If this spring's biggest new releases don't seem particularly new, that's because almost every major film that's coming soon to a cinema near you has already come to a bookshop near you or a television that's even nearer. The most obvious example is Star Trek (8 May), a prequel to the original TV series which could have been subtitled When Kirk Met Spock. A troupe of young actors take over the iconic roles, including Simon Pegg as Scotty.

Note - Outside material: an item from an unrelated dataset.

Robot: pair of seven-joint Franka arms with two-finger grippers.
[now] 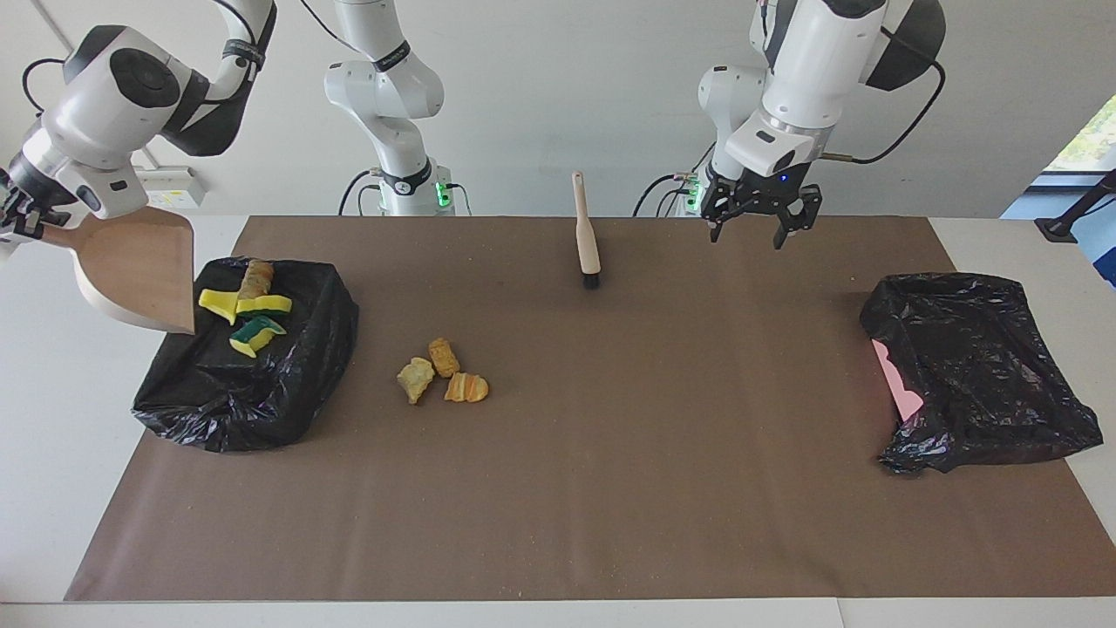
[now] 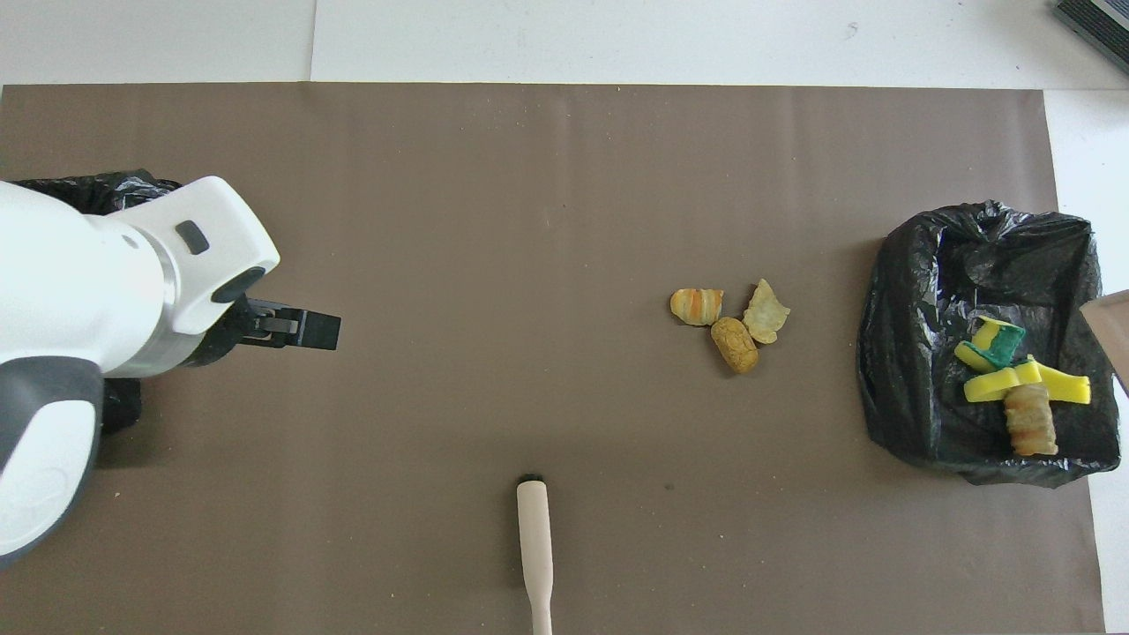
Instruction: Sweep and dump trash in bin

Another TV spin-off, State of Play (24 April), is a Hollywood remake of Paul Abbott's six-part BBC thriller, starring Ben Affleck as a politician mired in a scandal, alongside Russell Crowe as a reporter friend of his who's digging the dirt. There are more political conspiracies, but with laughs too, in Armando Iannucci's big-screen version of his BBC4 cult favourite The Thick of It. In the grand tradition of British sitcoms which are turned into films, In the Loop (17 April) transplants its characters from a domestic setting to an international one, as a bumbling government minister flits between Whitehall, New York and Washington. Peter Capaldi is back as Malcolm Tucker, one of the greatest swear-word deliverers in TV history.

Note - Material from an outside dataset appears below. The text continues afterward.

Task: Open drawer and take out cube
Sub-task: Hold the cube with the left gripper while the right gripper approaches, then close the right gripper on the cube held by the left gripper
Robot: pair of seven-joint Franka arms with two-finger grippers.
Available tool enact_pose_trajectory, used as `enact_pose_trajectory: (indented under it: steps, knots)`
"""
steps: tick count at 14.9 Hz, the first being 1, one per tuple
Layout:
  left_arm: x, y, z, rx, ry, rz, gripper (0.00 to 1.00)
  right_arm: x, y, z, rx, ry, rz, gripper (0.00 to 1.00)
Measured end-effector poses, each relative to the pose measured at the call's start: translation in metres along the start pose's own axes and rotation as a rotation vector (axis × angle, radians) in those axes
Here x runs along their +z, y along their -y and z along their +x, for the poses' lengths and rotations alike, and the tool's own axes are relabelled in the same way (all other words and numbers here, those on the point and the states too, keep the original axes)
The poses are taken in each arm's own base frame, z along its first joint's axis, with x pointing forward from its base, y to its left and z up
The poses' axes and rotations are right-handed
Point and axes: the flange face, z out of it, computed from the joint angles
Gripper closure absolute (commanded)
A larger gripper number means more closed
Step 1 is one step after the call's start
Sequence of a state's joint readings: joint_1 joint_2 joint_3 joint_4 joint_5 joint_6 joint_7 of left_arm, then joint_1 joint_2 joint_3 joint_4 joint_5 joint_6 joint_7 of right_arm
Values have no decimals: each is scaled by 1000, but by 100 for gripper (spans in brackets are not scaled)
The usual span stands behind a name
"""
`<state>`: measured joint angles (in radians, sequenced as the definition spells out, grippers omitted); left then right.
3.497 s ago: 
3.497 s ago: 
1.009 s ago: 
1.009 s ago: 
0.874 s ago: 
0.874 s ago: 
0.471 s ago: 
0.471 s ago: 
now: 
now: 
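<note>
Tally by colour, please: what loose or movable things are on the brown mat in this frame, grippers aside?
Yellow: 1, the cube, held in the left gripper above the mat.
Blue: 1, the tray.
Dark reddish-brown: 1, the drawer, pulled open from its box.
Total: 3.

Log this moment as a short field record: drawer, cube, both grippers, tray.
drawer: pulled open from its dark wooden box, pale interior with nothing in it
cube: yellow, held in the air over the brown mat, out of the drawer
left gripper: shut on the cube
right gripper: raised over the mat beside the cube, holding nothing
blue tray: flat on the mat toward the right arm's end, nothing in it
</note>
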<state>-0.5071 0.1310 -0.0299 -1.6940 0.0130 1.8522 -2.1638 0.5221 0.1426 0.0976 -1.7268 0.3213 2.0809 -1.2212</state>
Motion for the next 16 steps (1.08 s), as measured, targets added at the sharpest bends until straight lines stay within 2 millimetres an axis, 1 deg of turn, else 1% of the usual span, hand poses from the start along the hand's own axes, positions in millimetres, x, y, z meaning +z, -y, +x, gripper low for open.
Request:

There are also two literary adaptations in the pipeline. The Damned United (27 March) is based on David Peace's novel about Brian Clough's 44-day tenure as Leeds United coach. Clough is played by Michael Sheen, and the script is by Peter Morgan, who wrote roles for Sheen in The Deal, The Queen and Frost/Nixon. Coraline (8 May) is adapted from Neil Gaiman's children's fantasy story. It's a wonderful stop-motion animation from Henry Selick, the director of The Nightmare Before Christmas.

Not every release this spring is a spin-off, though: you can also choose between two very different ensemble comedies from famous screenwriters turned writer-directors. The Boat That Rocked (3 April) is the first film from Richard Curtis since 2003's Love Actually, and Synecdoche New York (15 May) is the directorial debut of Charlie Kaufman, the surrealist scripter of Being John Malkovich. They both star Philip Seymour Hoffman, but one is a saucy romp set on board a 1960s pirate radio station; the other is a mind-bending exploration of morbid depression. You can probably guess which one's which.